In Phase 1, the teacher policy is trained via online reinforcement learning using sparse, privileged 3D keypoints that encode object geometry and relative poses. These keypoints are grouped into four semantic categories: active object, anchor, obstacles, and reference target. To ensure the teacher’s behavior remains visually recoverable by the student, the authors impose two critical constraints on the teacher’s observation space: virtual egocentric field-of-view (FOV) masking and center-gated visibility for the reference target. The FOV mask restricts observations to points within a robot-pose-based frustum and within a maximum range, approximating camera visibility. The center-gated visibility condition ensures the reference target keypoints are only revealed when the anchor object lies within the central region of the virtual FOV, preventing the teacher from exploiting the target without attending to the anchor. As shown in the figure below, this constrained observation space forces the teacher to rely on task-relevant, recoverable cues.

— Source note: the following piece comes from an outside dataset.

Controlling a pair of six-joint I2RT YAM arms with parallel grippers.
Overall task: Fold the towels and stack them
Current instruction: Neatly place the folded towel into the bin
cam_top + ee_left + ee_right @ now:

The teacher’s state estimator is implemented as a PointNet, which processes variable-sized point sets per semantic group and produces group-wise latent embeddings Ztk via shared-weight MLPs and symmetric pooling. These latents, concatenated with the previous action at−1, are fed into an MLP policy head to output a 2D continuous action at=[vt,ωt], corresponding to linear and angular velocities of the differential-drive base. The reward function is designed to facilitate long-horizon learning through stage-aligned supervision: it includes time-weighted completion rewards for reaching and placing the active object, progress shaping via phase-gated distance decrease, smoothness penalties to discourage abrupt actions, and slowdown rewards near the target to encourage stable settling. The teacher is trained using Proximal Policy Optimization (PPO) with domain randomization applied to physical parameters.
In Phase 2, the student policy is distilled from the teacher via supervised learning using only egocentric RGB-D observations. The RGB stream is used solely for instance segmentation to assign objects to semantic groups (active, anchor, obstacle), while the depth map is masked and aggregated per group to produce fixed-dimensional depth layers d~tk. These depth layers serve as input to a CNN-based state estimator, which replaces the teacher’s PointNet. The student’s policy head architecture remains identical to the teacher’s MLP, and its weights are initialized from the teacher’s learned parameters to accelerate convergence. The student is trained using an online DAgger-style procedure: at each iteration, the teacher is queried online to generate action labels for the current state, and the student performs a supervised update. To bridge the representation gap between the teacher’s privileged latent space and the student’s visual inputs, the authors introduce a relational distillation loss. This loss minimizes the Frobenius norm between the pairwise cosine similarity matrices of the shared semantic group latents (active, anchor, obstacle) from teacher and student, encouraging the student to replicate the teacher’s perception of spatial relationships without requiring explicit access to the reference target. As shown in the framework diagram, this relational alignment enables the student to implicitly encode target-seeking behavior.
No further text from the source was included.